Hello. I have a question regarding tensorflow. I was working on a Deep Q Network problem using Tensorflow. The code is as follows:
g = tf.Graph() with g.as_default(): w_1 = tf.Variable(tf.truncated_normal([n_input, n_hidden_1], stddev=0.1)) w_1_p = tf.Variable(tf.truncated_normal([n_input, n_hidden_1], stddev=0.1)) ## There are other parameters too but they are excluded for simplicity
def update_target_q_network(sess): “”” Update target q network once in a while “”” sess.run(w_1_p.assign(sess.run(w_1)))
for i_episode in range(n_episode): …….. #Code removed for simplicity if i_episode%10 == 0: update_target_q_network(centralsess) ……..
Basically after every specific number of n_episodes (10 in this case), the parameter w_1 is copied to w_1_p.

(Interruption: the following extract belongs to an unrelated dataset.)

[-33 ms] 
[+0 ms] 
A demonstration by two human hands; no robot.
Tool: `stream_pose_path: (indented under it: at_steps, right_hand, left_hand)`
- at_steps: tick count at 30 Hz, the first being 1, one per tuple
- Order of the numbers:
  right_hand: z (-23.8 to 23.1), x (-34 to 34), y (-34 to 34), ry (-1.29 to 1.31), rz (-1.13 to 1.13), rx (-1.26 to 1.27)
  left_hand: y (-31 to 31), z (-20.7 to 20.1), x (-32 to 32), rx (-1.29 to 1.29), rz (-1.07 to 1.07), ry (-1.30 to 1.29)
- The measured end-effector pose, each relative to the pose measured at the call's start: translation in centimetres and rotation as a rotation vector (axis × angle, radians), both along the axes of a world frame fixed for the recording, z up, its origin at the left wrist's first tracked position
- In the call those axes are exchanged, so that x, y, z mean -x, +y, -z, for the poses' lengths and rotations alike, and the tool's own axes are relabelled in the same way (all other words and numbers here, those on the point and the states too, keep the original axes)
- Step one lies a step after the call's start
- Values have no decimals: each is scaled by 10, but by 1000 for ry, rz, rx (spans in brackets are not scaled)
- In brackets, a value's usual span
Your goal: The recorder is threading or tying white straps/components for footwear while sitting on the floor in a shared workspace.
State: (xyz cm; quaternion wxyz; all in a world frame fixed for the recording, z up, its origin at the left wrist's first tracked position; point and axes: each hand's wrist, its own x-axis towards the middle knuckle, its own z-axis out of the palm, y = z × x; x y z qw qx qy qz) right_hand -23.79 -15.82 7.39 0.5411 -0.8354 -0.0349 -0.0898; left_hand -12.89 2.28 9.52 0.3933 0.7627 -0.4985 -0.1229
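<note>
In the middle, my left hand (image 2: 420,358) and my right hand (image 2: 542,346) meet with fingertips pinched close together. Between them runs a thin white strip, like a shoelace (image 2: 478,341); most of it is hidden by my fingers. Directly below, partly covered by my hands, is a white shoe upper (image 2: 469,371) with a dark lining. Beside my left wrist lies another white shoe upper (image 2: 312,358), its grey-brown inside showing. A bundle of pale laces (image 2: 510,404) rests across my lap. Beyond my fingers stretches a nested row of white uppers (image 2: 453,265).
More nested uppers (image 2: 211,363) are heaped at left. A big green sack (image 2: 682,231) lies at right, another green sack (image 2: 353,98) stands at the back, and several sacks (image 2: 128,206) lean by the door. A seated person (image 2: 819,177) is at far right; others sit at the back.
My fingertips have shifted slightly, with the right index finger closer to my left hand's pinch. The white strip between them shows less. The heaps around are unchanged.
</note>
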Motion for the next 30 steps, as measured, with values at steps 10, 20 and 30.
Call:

The issue with the code is that the time it takes to run the function update_target_q_network keeps on increasing as the n_episodes increase. So for example it takes 0-1 second for 100th episode however the time increase to 220 seconds for 7500th episode. Can anyone kindly tell how can the running time of the code can be improved? I tried reading the reason (the graph keeps on becoming larger) but I am not sure about that or how or change code to reduce time. Thank you for your help.